** TASK DETAILS **
Look over the lines below. Report each one that includes the string "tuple".

-- DATASET CONTENT follows --

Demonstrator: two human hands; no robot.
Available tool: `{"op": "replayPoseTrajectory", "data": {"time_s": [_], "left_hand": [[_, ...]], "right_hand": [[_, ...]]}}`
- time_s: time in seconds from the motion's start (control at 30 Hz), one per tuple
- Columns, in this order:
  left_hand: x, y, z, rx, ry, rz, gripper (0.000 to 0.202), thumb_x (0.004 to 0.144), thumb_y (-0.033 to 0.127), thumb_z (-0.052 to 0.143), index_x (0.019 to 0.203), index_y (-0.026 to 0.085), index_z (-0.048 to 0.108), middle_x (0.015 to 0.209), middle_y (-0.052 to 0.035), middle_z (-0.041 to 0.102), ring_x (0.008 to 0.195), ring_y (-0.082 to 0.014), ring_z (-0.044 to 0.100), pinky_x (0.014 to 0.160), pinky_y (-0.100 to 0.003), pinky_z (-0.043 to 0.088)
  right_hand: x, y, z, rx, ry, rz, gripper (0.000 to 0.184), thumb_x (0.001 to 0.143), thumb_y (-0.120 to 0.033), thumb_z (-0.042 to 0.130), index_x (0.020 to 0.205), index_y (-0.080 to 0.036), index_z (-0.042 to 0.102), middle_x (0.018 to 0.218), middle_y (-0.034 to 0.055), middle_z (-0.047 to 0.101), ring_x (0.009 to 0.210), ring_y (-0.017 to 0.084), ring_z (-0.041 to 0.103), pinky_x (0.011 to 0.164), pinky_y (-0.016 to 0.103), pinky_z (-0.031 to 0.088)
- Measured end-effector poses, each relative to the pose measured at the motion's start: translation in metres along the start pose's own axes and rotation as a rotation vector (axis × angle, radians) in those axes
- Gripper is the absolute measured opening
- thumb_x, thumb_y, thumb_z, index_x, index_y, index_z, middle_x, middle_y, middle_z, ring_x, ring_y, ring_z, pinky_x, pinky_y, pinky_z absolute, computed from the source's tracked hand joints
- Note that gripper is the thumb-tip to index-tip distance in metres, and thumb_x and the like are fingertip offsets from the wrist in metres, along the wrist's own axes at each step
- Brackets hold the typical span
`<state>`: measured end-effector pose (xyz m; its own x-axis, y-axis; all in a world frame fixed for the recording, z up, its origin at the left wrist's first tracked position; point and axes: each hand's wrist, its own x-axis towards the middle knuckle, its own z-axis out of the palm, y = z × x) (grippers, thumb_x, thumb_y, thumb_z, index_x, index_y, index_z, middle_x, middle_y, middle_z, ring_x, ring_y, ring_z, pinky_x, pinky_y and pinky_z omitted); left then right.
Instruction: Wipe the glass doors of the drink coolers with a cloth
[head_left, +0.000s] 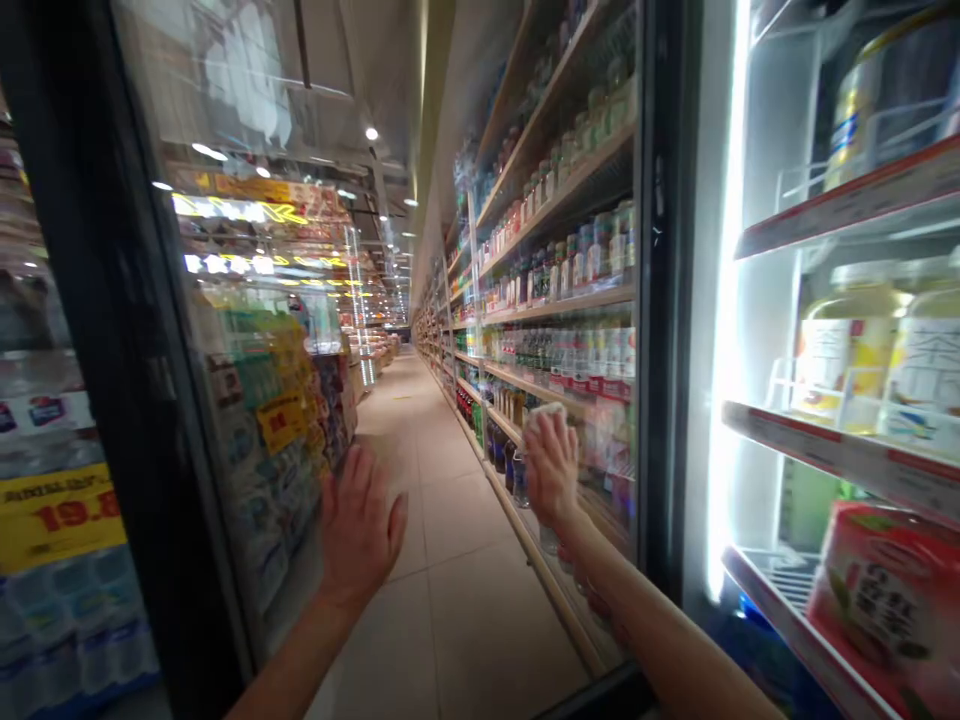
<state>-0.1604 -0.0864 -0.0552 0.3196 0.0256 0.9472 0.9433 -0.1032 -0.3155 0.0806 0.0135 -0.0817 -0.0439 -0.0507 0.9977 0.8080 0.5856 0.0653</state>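
Observation:
A black-framed glass door (142,340) stands in front of me, with the store aisle showing through the pane. My left hand (361,525) is open, palm toward the glass and fingers spread; it appears to rest on the pane. To its right and a little higher, my right hand (551,475) presses a crumpled whitish cloth (553,411) against the glass. Most of the cloth is hidden behind the fingers.
On the right is a lit cooler shelf (840,440) with bottled drinks (847,340) and a red carton pack (885,600). Beyond the glass run long drink shelves (562,290), a tiled floor (450,500) and stacked goods (262,420). A yellow price sign (64,515) hangs at left.

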Motion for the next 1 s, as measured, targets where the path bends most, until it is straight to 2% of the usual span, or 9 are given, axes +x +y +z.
{"op": "replayPoseTrajectory", "data": {"time_s": [0.1,0.17,0.37,0.47,0.63,0.73,0.8,0.9,1.0], "left_hand": [[0.029,0.013,0.005,-0.043,0.001,0.039,0.069,0.085,0.021,0.051,0.144,0.018,0.017,0.147,-0.0147,0.029,0.139,-0.0212,0.019,0.113,-0.044,0.015],[0.049,0.018,0.011,-0.046,-0.023,0.04,0.065,0.086,0.025,0.05,0.143,0.017,0.02,0.146,-0.0153,0.031,0.14,-0.0215,0.016,0.113,-0.044,0.014],[0.071,0.014,0.026,0.022,-0.034,0.067,0.056,0.087,0.027,0.049,0.139,0.016,0.031,0.142,-0.0154,0.039,0.14,-0.0198,0.012,0.114,-0.044,0.009],[0.067,0.011,0.028,0.033,-0.039,0.064,0.055,0.086,0.027,0.05,0.138,0.016,0.034,0.142,-0.0152,0.038,0.14,-0.0209,0.014,0.114,-0.044,0.011],[0.065,0.009,0.029,-0.015,-0.038,0.045,0.058,0.086,0.028,0.05,0.14,0.02,0.03,0.144,-0.0128,0.036,0.139,-0.0213,0.02,0.114,-0.044,0.011],[0.066,0.009,0.029,-0.015,-0.036,0.051,0.059,0.086,0.028,0.05,0.141,0.02,0.03,0.144,-0.0127,0.036,0.138,-0.0215,0.022,0.114,-0.044,0.011],[0.067,0.009,0.028,0.0,-0.032,0.057,0.058,0.086,0.028,0.05,0.141,0.02,0.03,0.143,-0.013,0.037,0.138,-0.0213,0.021,0.114,-0.044,0.012],[0.066,0.01,0.028,-0.002,-0.031,0.053,0.058,0.087,0.027,0.048,0.141,0.02,0.028,0.144,-0.0122,0.035,0.139,-0.0209,0.018,0.114,-0.044,0.011],[0.065,0.011,0.028,-0.018,-0.035,0.042,0.059,0.087,0.026,0.048,0.142,0.021,0.027,0.145,-0.0116,0.033,0.139,-0.021,0.016,0.114,-0.045,0.01]], "right_hand": [[-0.001,-0.013,-0.001,0.017,-0.106,-0.149,0.046,0.084,-0.015,0.042,0.128,-0.025,0.051,0.139,0.005,0.046,0.14,0.023,0.019,0.112,0.048,0.02],[0.002,0.003,-0.005,-0.011,-0.095,-0.144,0.045,0.084,-0.015,0.041,0.128,-0.025,0.051,0.138,0.005,0.047,0.14,0.022,0.021,0.112,0.048,0.021],[0.028,0.074,-0.011,-0.118,0.198,0.235,0.046,0.091,-0.019,0.034,0.136,-0.02,0.041,0.144,0.0124,0.037,0.139,0.025,0.023,0.107,0.054,0.026],[0.036,0.057,-0.006,-0.079,0.204,0.2,0.047,0.091,-0.02,0.033,0.138,-0.021,0.038,0.145,0.0119,0.036,0.14,0.025,0.02,0.108,0.054,0.026],[0.029,-0.008,0.002,0.018,-0.039,-0.126,0.046,0.086,-0.015,0.042,0.131,-0.023,0.048,0.14,0.0068,0.045,0.141,0.023,0.016,0.112,0.047,0.022],[0.026,-0.007,0.0,0.011,-0.096,-0.252,0.042,0.084,-0.017,0.044,0.124,-0.025,0.054,0.137,0.0043,0.05,0.14,0.021,0.02,0.113,0.045,0.019],[0.03,0.015,-0.002,-0.018,-0.048,-0.206,0.044,0.084,-0.017,0.043,0.126,-0.025,0.052,0.138,0.005,0.048,0.14,0.021,0.021,0.112,0.046,0.02],[0.042,0.048,-0.005,-0.074,0.102,0.026,0.048,0.088,-0.016,0.038,0.135,-0.024,0.042,0.144,0.0081,0.04,0.14,0.022,0.02,0.11,0.05,0.024],[0.051,0.046,-0.003,-0.082,0.168,0.132,0.05,0.09,-0.016,0.034,0.139,-0.022,0.037,0.146,0.0105,0.036,0.141,0.024,0.017,0.108,0.052,0.025]]}}
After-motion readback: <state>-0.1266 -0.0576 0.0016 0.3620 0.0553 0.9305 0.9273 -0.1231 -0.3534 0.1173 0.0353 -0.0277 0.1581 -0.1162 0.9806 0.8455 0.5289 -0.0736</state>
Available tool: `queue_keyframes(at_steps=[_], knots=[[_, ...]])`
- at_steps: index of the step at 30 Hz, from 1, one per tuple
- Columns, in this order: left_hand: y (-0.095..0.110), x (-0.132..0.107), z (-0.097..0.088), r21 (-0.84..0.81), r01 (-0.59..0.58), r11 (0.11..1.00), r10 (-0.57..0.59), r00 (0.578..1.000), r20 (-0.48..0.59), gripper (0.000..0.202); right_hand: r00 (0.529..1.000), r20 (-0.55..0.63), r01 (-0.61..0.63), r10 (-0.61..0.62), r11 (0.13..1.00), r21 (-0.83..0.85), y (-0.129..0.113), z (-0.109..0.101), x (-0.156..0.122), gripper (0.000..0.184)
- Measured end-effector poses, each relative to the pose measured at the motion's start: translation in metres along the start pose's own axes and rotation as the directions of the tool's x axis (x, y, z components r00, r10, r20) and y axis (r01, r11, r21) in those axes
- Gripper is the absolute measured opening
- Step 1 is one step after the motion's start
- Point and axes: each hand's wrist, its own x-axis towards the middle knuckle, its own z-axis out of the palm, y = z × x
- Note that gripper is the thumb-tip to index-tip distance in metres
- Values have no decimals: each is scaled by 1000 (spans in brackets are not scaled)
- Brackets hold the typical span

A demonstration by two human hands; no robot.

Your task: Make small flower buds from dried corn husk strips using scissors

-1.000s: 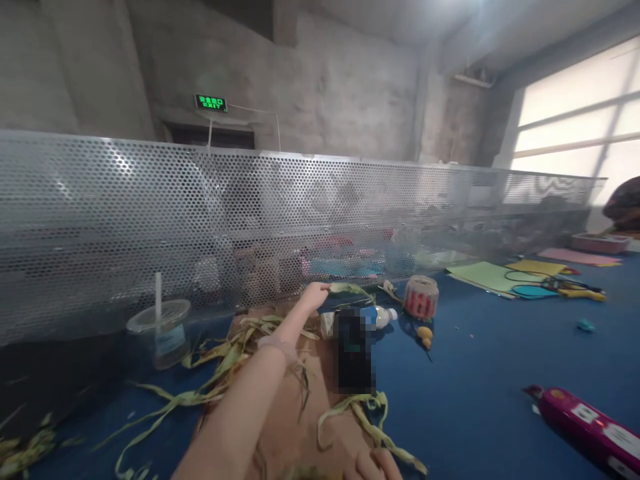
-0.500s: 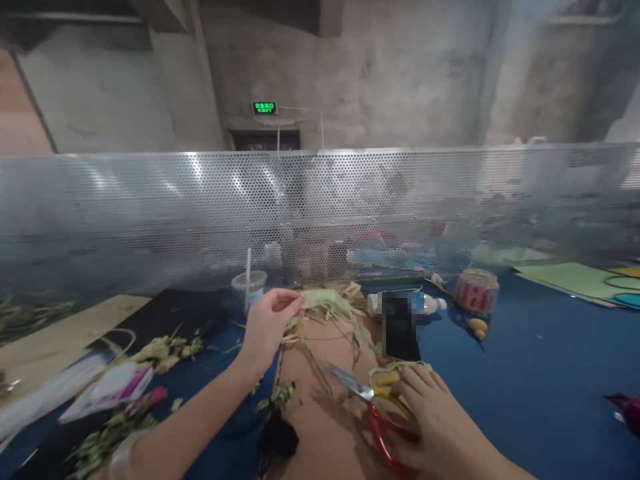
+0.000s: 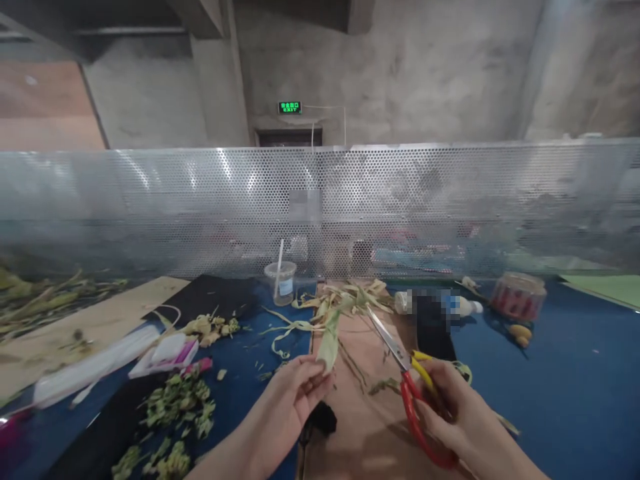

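Between the thumb and fingers of my left hand point(image 3: 295, 400) is the end of a pale green, dried-looking husk strip point(image 3: 330, 337), its other end reaching up toward a heap of similar dry strips point(image 3: 357, 293). My right hand point(image 3: 457, 407) is wrapped round the red and yellow handles of a pair of scissors point(image 3: 400, 357). The blades look closed and point up and left, their tip close to the heap. Beneath both hands lies a brown cardboard sheet point(image 3: 360, 433) with a few loose stems on it.
To the left are dried leaf piles point(image 3: 177, 407), a plastic packet point(image 3: 95, 367) and a lidded cup with a straw point(image 3: 281, 283). To the right lie a bottle point(image 3: 467, 307), a black phone-like object point(image 3: 435, 333) and a clear tub point(image 3: 519, 297). A perforated metal screen point(image 3: 200, 200) stands behind.
My left hand has drawn back toward me, with the strip now hanging down to it. My right hand has lifted the scissors, bringing their tip up near the heap. The view has swung left.
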Motion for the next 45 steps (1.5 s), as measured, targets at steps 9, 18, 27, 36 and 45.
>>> queue_keyframes(at_steps=[9,18,27,36,45], knots=[[-24,-17,9,44,132,990,-130,990,-52,11,985,-80,-123,153,948,294,-37,34,-2,27],[-28,-27,14,310,-116,944,67,984,164,36,963,-87,-227,257,938,260,-91,39,19,29],[-26,-18,4,583,-255,771,58,940,335,41,933,210,-349,292,596,723,-65,41,22,33],[-30,-24,8,587,-362,724,123,905,407,47,832,430,-550,352,415,725,-58,41,23,18],[-32,-27,4,740,-369,562,20,901,433,17,884,374,-456,280,690,562,-71,36,17,21]])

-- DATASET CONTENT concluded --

** YOUR SOLUTION **
- time_s: time in seconds from the motion's start (control at 30 Hz), one per tuple
- at_steps: index of the step at 30 Hz, from 1, one per tuple

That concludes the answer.